Figure 2. Prediction and experimental data from Ernst and Banks (2002). Graph represents the relative weighting of each modality at the point of subjective equality as visual noise increases. Shapes represent empirical data and shaded area represents predicted data following a MLE model. As visual noise increases, visual weighting decreases. Conversely, haptic weighting increases in both empirical and predicted data. (Reprinted by permission from Macmillan Publishers Ltd: Nature, Ernst and Banks, copyright 2002.)

This, in turn, raises the question of how the ability of visuo-haptic integration develops during childhood. A recent study by Gori et al. (2008) provided a first answer. In their experiment, children between 5 and 10 years of age had to discriminate between different heights or spatial orientations of two blocks (standard and comparison). The authors found that prior to 8 years of age, integration of visual and haptic spatial information was far from optimal (in the sense of applying a MLE rule), with either vision or haptics dominating. For size discrimination, haptic information dominated in determining both perceived size and discrimination thresholds, whereas for orientation discrimination, vision dominated. By the ages of 8 to 10 years, the integration became statistically optimal and comparable to adults. This result demonstrates that sensory integration mechanisms undergo a developmental process during childhood. Gori et al. (2008) speculated that perceptual systems of children may require a constant recalibration, for which cross-sensory comparisons are important. With respect to their experiment, this implies that children used vision to calibrate the haptic sense or vice versa. Yet, they were not able to combine visual and haptic information in such a way that reduced the variance of their perceptual estimates.

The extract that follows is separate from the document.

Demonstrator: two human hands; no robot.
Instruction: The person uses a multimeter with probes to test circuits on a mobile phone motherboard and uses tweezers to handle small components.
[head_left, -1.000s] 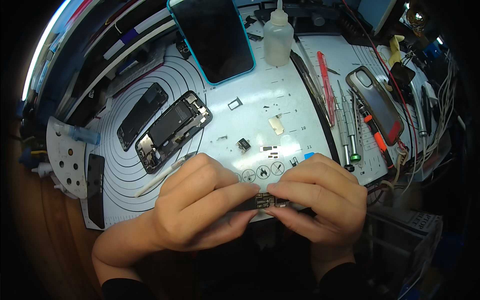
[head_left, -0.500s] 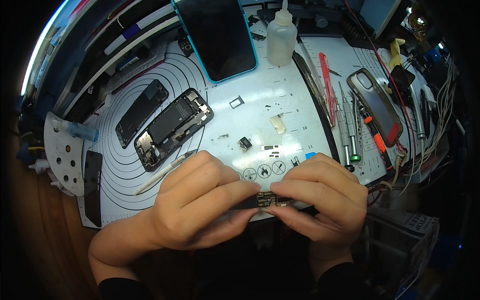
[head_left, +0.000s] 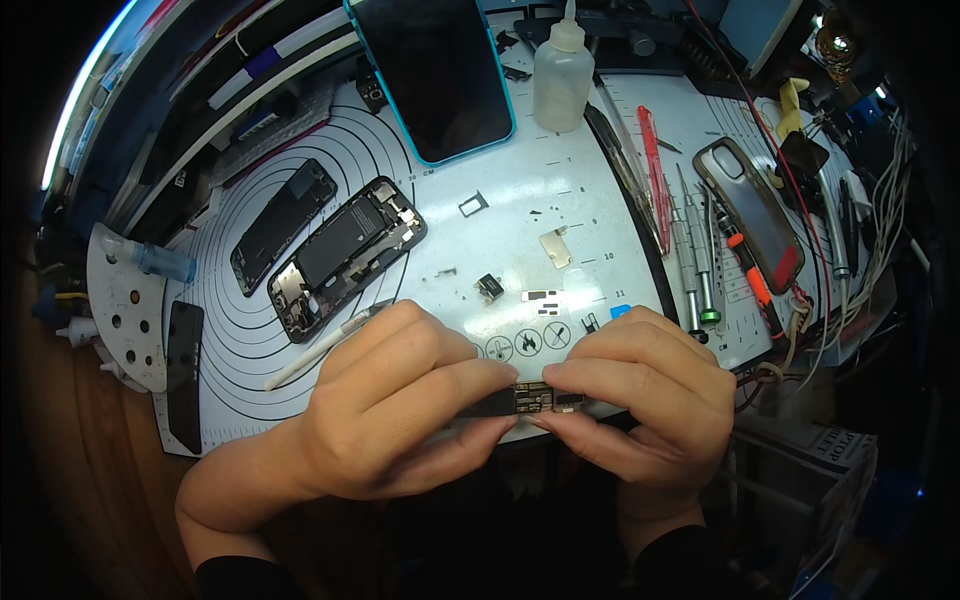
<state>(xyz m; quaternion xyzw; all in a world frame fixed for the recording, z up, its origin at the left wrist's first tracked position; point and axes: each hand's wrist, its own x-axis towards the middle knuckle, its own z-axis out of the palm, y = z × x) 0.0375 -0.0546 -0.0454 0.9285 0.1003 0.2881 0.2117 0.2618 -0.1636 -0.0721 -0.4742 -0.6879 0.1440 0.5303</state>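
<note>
At the far left, a black strip (head_left: 184, 372) is lying on the white repair mat (head_left: 560, 200), beside an opened phone body (head_left: 345, 256). The left hand (head_left: 385, 405) is pinching one end of a small circuit board (head_left: 530, 400) at the bench's near edge, and the right hand (head_left: 645, 395) is gripping the other end. Round black warning symbols (head_left: 528, 342) are showing just above it. Fingers are hiding most of the board; its details are hard to make out.
</note>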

The findings above suggest that the Bayesian perception model provides a suitable framework to understand integration of visual and haptic information. The results of psychophysical research in this domain showed that the computational weights of each sensory modality are not fixed, but can be altered by context and change during development. We suggest that this Bayesian framework has great potential to provide new insights into failed mechanisms of intersensory integration after brain injury.

relating sensory integration to Sensorimotor transformation

While the estimation of object size can be computationally modeled as a statistically optimal process of visuo-haptic integration, other researchers have viewed sensory integration in the context of sensorimotor transformations. Sensory integration is essential for perceiving ourselves and the environment. However, the visuo-haptic integration is a special case that often comes with action, which requires a sensorimotor transformation process; during the process of sensorimotor transformation, the efferent motor command is highly associated with the afferent visual and haptic information.

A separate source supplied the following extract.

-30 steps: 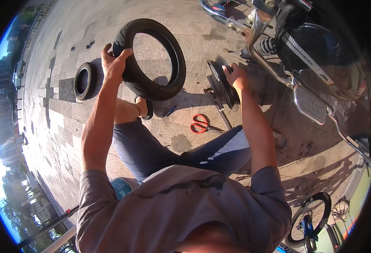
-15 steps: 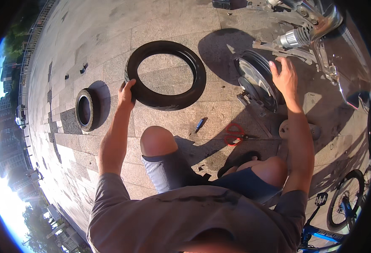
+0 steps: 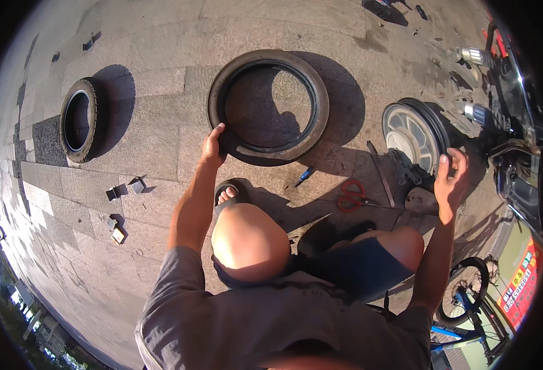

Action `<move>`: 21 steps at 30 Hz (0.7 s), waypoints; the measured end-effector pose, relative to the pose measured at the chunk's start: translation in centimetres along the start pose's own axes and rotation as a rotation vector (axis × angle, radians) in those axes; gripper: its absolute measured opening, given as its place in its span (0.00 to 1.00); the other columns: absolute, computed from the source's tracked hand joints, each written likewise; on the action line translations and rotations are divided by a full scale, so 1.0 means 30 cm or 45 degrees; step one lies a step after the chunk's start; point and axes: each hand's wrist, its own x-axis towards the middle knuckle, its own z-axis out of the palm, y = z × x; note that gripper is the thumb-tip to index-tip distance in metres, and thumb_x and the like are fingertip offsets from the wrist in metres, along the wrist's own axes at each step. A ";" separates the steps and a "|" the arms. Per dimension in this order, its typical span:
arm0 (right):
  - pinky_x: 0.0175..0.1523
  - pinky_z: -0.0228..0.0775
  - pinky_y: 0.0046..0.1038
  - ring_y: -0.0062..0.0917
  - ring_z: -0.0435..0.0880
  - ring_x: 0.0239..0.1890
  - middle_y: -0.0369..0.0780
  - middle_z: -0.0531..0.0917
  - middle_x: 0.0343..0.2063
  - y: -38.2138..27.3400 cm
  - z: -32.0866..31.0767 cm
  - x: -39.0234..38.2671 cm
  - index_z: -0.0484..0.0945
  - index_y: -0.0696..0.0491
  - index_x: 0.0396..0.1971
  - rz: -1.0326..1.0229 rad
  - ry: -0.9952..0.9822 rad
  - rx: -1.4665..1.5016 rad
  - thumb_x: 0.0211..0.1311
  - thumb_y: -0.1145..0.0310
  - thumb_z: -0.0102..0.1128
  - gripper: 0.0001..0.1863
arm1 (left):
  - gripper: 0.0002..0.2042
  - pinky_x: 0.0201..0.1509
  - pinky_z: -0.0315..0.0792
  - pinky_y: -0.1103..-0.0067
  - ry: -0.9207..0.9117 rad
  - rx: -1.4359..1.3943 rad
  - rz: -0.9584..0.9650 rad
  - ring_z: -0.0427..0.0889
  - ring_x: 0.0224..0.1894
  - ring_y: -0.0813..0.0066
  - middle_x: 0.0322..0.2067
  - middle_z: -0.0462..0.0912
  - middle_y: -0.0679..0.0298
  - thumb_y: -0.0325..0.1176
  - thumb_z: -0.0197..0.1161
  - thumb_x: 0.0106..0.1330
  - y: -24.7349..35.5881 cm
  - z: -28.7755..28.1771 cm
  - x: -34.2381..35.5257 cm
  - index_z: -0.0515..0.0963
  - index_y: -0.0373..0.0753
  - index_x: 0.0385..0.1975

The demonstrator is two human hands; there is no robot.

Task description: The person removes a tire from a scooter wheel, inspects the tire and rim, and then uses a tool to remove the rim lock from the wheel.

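With its thumb over the sidewall, my left hand (image 3: 212,147) grips the lower left of a large black tyre (image 3: 318,108), tilted low over the paving. On the right, my right hand (image 3: 451,176) has fingers curled on the edge of a black wheel (image 3: 401,139) with a pale hub, which stands leaning beside a scooter's rear end. Below the large tyre lie a blue-handled tool (image 3: 305,174), red-handled scissors (image 3: 352,197) and a long flat metal bar (image 3: 381,174), near my bent knees.
A smaller tyre (image 3: 89,120) lies at the left, with several dark small pieces (image 3: 116,192) below it. The dark scooter (image 3: 518,191) borders the right side. A blue bicycle (image 3: 463,327) and a red banner (image 3: 521,283) are at the lower right. More dark items (image 3: 376,11) lie at the top.
My left hand has lowered the large tyre from a more upright hold nearer the ground. The view has shifted, so the wheel and my right hand now sit farther right and lower.
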 end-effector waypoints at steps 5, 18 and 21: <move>0.62 0.59 0.48 0.48 0.71 0.57 0.51 0.75 0.53 0.195 0.132 -0.005 0.67 0.52 0.60 0.090 0.131 -0.438 0.65 0.52 0.59 0.29 | 0.23 0.57 0.74 0.69 -0.063 -0.084 0.069 0.81 0.48 0.64 0.47 0.81 0.55 0.40 0.64 0.65 -0.021 0.013 -0.018 0.73 0.29 0.52; 0.73 0.47 0.44 0.52 0.53 0.71 0.56 0.57 0.69 0.427 0.204 -0.142 0.51 0.57 0.71 0.326 -0.019 -0.255 0.64 0.39 0.52 0.46 | 0.25 0.52 0.75 0.72 0.027 0.009 0.110 0.79 0.47 0.66 0.46 0.80 0.57 0.41 0.67 0.63 -0.013 0.030 -0.047 0.71 0.30 0.52; 0.72 0.48 0.45 0.52 0.55 0.70 0.58 0.58 0.68 0.467 0.204 -0.156 0.54 0.61 0.69 0.241 0.037 -0.308 0.65 0.42 0.53 0.45 | 0.23 0.45 0.77 0.73 0.005 0.054 0.131 0.81 0.39 0.69 0.40 0.81 0.60 0.43 0.67 0.61 -0.001 0.082 -0.092 0.73 0.31 0.49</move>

This linkage between sensory information and motor commands spawned another line of research that focused on how the perceived information impacts on voluntary motor control. To better understand this linkage, researchers examined visually guided reaching while presenting a sensory distracter (visual or haptic) simultaneously. Gentilucci et al. (1998) had participants perform two main tasks during several experiments; one represented an action task (reach and grasp) whereas the other represented a perceptual task (matching object sizes). For the action task, participants were instructed to haptically explore an unseen object with one hand, and simply reach and grasp a visually presented object with the other hand. For the matching task, participants were presented with a visualized object, but they also explored an unseen object haptically with one hand. They were then instructed to make an aperture size with their other hand which represented the size of either the visually or haptically explored object (depending on the experiment). The haptic and visual objects were presented (a) simultaneously or (b) with the haptic information being followed by the visual one. Object sizes (haptic versus visual) were either the same or different. Movement/aperture sizes of the grasping hand were recorded using motion capture cameras. The results obtained revealed that the size of the haptically explored object manipulated with one hand altered the kinematics of the grasping (action) task performed by the other hand. The altered kinematics were only observed when the haptically explored object was smaller than the visualized object that was to be grasped. However, aperture size (perceptual matching task) was not influenced by the haptic information obtained by the opposite hand. This outcome suggests a distinction in sensory integration between an action grasping task and a perceptual matching task. The findings suggest that haptic and visual information were integrated during sensorimotor transformation; however, the perceptual task relied mostly on visual information and haptic information had no measurable influence on aperture size. This supports the idea that the product of sensory integration is specific to the task goal.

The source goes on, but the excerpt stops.